## What the task asks
Restate word for word the lines that begin the listing and end with the line holding "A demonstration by".

## Recorded information
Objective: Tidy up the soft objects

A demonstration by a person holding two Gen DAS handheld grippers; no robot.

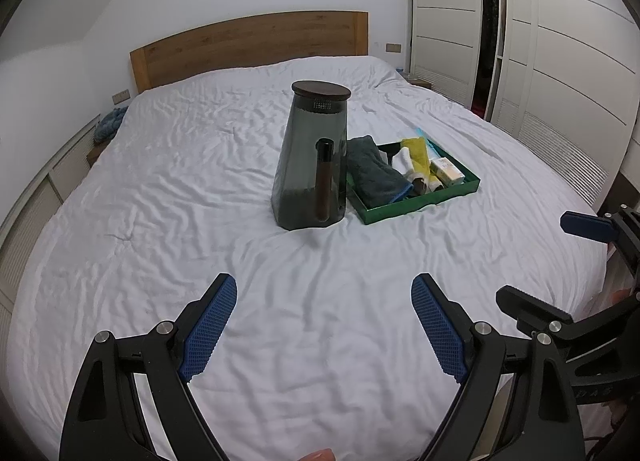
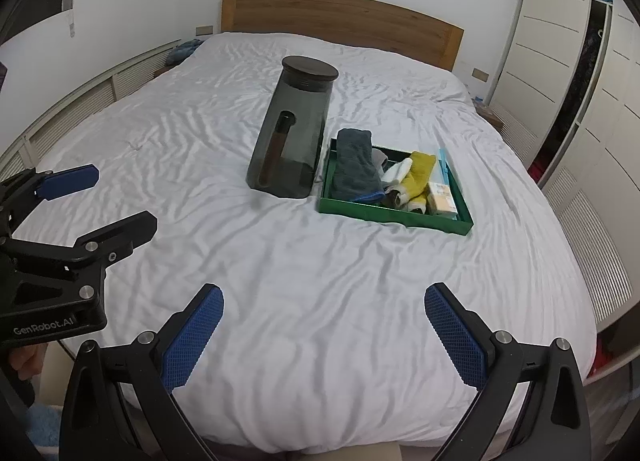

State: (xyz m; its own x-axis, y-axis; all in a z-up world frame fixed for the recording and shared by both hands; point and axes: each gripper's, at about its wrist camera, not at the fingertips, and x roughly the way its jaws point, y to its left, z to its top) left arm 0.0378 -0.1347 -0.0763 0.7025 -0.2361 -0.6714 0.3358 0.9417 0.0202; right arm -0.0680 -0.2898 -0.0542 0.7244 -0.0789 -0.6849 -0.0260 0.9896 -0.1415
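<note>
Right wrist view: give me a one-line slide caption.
Open right gripper over a white bed, facing a smoky lidded container beside a green tray of folded cloths.

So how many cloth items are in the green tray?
3 clear: a dark grey towel at the left, a white cloth in the middle, a yellow one to its right. Green tray may hide more underneath.

Green tray (image 2: 394,217), ahead of both claws: far left corner hidden behind the dark jug (image 2: 290,129). Items under the grey towel (image 2: 356,165): indistinct. Small box (image 2: 442,201): print unreadable. Blue bundle (image 1: 109,123) beyond the bed's edge: unidentifiable.
</note>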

## Result of this exercise
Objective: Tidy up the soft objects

A demonstration by a person holding two Gen DAS handheld grippers; no robot.

The output for this exercise is finished.